TASK DIRECTIONS: Give the lines below again exactly, starting with the line that holds "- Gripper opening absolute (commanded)" and going on through the line that holds "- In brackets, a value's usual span".

Records from a data source
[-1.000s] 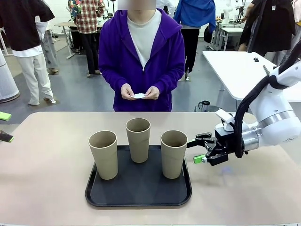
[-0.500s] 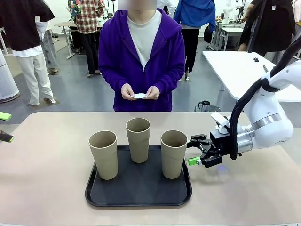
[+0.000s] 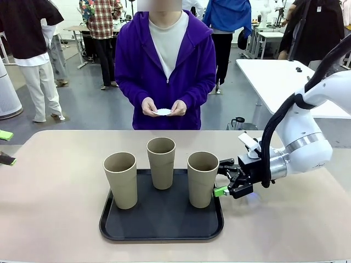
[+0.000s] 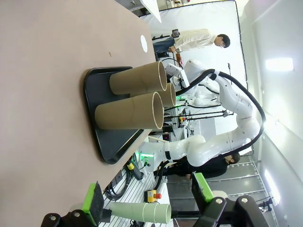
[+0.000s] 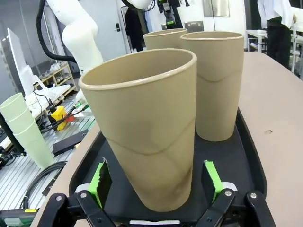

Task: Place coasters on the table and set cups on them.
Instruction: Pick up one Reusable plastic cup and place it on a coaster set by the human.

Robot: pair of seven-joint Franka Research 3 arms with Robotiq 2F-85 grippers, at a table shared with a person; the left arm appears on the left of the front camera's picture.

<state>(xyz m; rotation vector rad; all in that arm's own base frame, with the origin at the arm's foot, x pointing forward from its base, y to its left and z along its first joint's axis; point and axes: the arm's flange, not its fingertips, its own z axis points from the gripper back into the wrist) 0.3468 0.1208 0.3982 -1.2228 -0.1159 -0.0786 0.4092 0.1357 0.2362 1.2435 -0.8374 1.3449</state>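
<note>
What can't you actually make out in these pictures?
- Front view: how many coasters the person holds; small, and fingers cover the edges.
- Front view: the left gripper; the picture's left edge cuts off all but its fingertips.
- Right wrist view: the farthest cup; the nearer cups hide all but its rim.

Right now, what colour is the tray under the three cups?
The tray is plain black, best seen in the front view.

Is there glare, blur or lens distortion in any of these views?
Front view: even light, cups sharp, soft shadows on the black tray. Left wrist view: rolled sideways, the bright background washed out. Right wrist view: sharp, but the wide lens swells the nearest cup.
</note>
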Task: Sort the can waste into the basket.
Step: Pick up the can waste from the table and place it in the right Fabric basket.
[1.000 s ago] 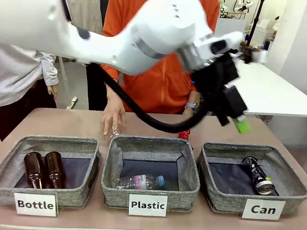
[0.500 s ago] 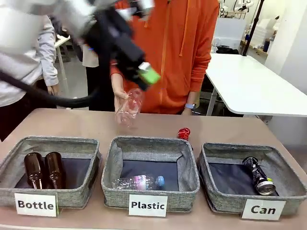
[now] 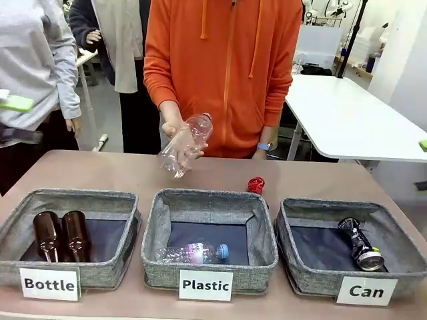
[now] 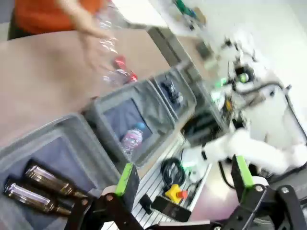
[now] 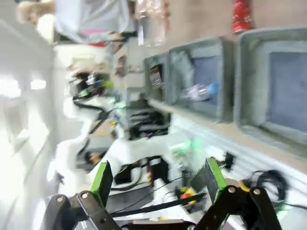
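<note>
The shiny red can [image 3: 256, 185] stands on the table behind the gap between the middle and right baskets, also seen as red can [image 5: 241, 17]. The dark printed can [image 3: 359, 243] lies inside the grey "Can" basket [image 3: 313, 283] at the right. My left gripper [image 4: 184, 177] is open and empty, high off the table's left; one green pad [image 3: 15, 103] shows at the left edge. My right gripper [image 5: 158, 177] is open and empty, off the table's right side, far from both cans.
A person in orange holds a clear plastic bottle [image 3: 183, 143] above the table's far middle. The "Plastic" basket [image 3: 155, 267] holds one clear bottle. The "Bottle" basket [image 3: 13, 270] holds two brown glass bottles [image 3: 61, 235]. A white table [image 3: 353, 123] stands behind right.
My left arm swept from the right across the table to the far left and mostly out of the picture. The person lifted the clear bottle off the table.
</note>
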`<state>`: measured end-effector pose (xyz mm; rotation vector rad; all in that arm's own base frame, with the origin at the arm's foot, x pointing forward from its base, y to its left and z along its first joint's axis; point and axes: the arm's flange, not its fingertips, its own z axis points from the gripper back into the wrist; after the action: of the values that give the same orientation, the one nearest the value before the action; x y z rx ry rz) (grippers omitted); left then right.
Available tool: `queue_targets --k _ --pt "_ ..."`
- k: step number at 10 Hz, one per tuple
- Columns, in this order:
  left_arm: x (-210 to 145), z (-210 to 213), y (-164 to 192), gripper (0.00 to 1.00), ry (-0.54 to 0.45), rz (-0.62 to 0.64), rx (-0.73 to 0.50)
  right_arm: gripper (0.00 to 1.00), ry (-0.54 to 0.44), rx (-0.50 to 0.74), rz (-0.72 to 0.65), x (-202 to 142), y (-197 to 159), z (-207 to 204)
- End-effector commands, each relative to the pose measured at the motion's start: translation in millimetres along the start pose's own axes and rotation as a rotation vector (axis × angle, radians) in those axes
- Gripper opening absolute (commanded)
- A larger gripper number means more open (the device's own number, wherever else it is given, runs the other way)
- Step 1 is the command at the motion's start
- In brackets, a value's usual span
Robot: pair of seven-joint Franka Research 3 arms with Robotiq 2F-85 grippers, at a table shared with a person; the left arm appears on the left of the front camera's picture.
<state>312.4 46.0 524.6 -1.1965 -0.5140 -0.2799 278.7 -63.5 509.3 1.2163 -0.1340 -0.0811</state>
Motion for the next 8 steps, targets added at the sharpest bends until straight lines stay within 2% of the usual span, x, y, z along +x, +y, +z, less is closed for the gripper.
queue_targets --k 1,3,4,8 --pt "-23 41 31 1.00 -0.172 0.075 -0.056 1.00 0.025 0.123 -0.170 20 -9 -21" --pt "-38 70 68 1.00 -0.242 0.131 -0.105 1.00 -0.059 0.088 -0.206 25 -21 -24" --pt "-34 63 36 1.00 -0.180 0.111 -0.021 1.00 0.049 0.116 -0.135 22 -15 -26" --pt "-34 63 36 1.00 -0.180 0.111 -0.021 1.00 0.049 0.116 -0.135 22 -15 -26"
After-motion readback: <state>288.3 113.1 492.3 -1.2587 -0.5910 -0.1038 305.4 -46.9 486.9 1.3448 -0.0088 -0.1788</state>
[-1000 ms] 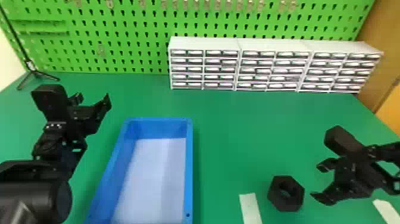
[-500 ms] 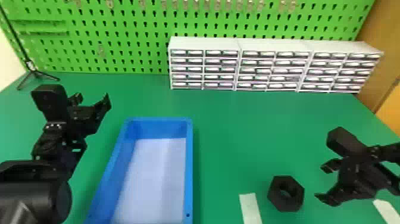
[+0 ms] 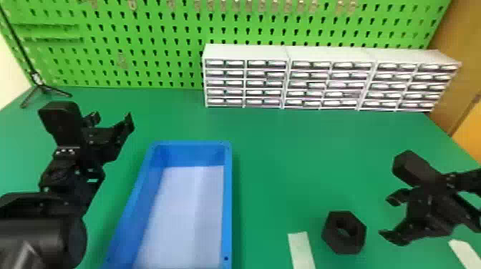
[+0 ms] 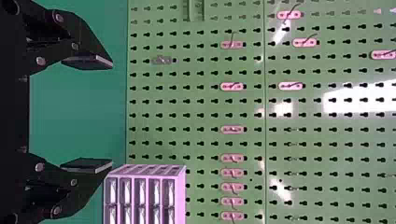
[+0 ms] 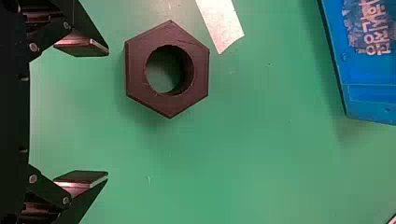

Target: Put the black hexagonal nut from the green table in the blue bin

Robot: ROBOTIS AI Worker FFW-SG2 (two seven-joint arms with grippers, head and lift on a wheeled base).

WRITTEN SOLUTION:
- Gripper opening absolute (commanded)
- A larger gripper number means more open (the device's own number, wherever else it is given, runs the other way)
- Step 1 is the command at the motion's start
- In brackets, a value's usual span

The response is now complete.